= Records for processing =
- - -

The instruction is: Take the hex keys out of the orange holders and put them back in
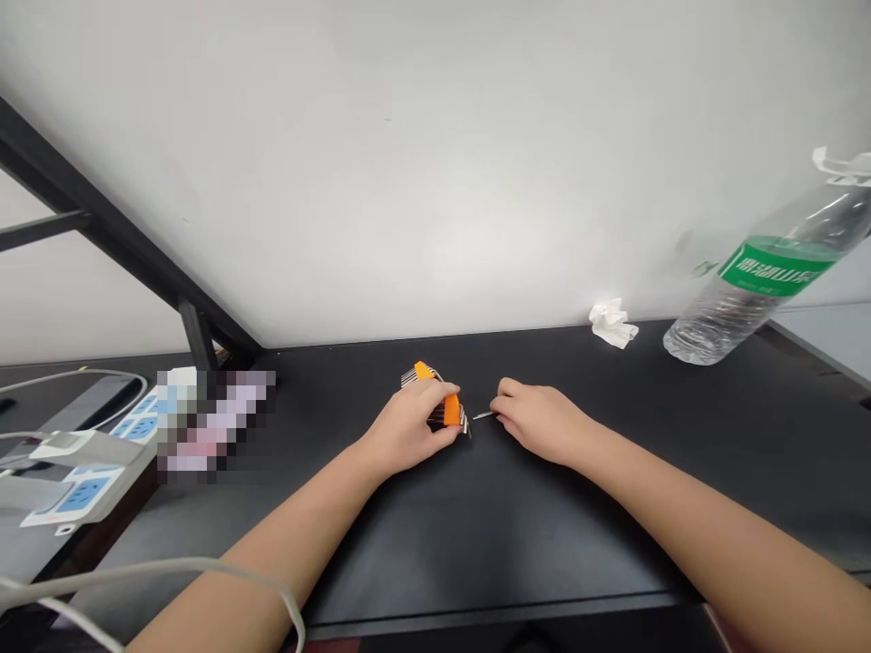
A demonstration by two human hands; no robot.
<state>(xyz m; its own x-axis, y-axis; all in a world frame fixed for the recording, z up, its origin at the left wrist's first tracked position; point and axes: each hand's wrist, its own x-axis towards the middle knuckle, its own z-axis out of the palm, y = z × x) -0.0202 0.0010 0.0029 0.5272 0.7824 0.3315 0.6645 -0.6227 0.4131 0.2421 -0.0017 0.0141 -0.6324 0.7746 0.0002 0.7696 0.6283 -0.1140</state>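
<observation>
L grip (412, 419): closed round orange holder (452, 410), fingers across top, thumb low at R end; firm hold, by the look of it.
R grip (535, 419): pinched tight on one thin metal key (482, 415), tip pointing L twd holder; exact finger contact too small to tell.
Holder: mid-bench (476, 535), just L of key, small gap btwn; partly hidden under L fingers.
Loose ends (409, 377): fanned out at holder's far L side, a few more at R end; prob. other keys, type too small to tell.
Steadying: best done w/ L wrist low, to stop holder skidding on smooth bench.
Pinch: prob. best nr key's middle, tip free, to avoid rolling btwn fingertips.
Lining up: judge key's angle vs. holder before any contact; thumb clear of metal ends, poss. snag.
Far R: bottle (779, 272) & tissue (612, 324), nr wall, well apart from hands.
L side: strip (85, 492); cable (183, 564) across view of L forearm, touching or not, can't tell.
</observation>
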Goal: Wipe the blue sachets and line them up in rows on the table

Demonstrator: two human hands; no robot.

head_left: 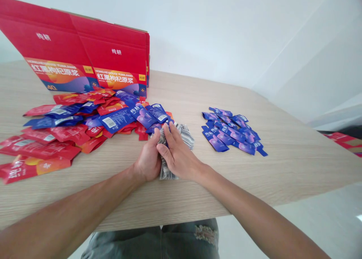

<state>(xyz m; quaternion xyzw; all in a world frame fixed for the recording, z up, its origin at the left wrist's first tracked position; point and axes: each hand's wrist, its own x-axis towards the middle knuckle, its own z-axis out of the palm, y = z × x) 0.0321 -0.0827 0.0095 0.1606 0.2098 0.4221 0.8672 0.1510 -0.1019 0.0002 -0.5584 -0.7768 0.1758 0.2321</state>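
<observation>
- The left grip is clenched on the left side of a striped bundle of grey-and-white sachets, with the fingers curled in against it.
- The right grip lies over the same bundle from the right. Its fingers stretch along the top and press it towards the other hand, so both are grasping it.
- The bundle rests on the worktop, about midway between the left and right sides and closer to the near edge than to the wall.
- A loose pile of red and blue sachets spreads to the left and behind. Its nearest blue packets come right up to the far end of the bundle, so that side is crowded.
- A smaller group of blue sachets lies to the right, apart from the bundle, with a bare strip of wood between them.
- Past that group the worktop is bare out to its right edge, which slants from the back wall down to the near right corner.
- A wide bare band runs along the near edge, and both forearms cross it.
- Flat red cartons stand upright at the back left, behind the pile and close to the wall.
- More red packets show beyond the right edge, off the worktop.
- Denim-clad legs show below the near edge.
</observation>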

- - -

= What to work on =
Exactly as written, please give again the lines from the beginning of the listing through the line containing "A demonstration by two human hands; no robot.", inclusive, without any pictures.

= Response area =
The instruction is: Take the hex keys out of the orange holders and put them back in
A demonstration by two human hands; no robot.

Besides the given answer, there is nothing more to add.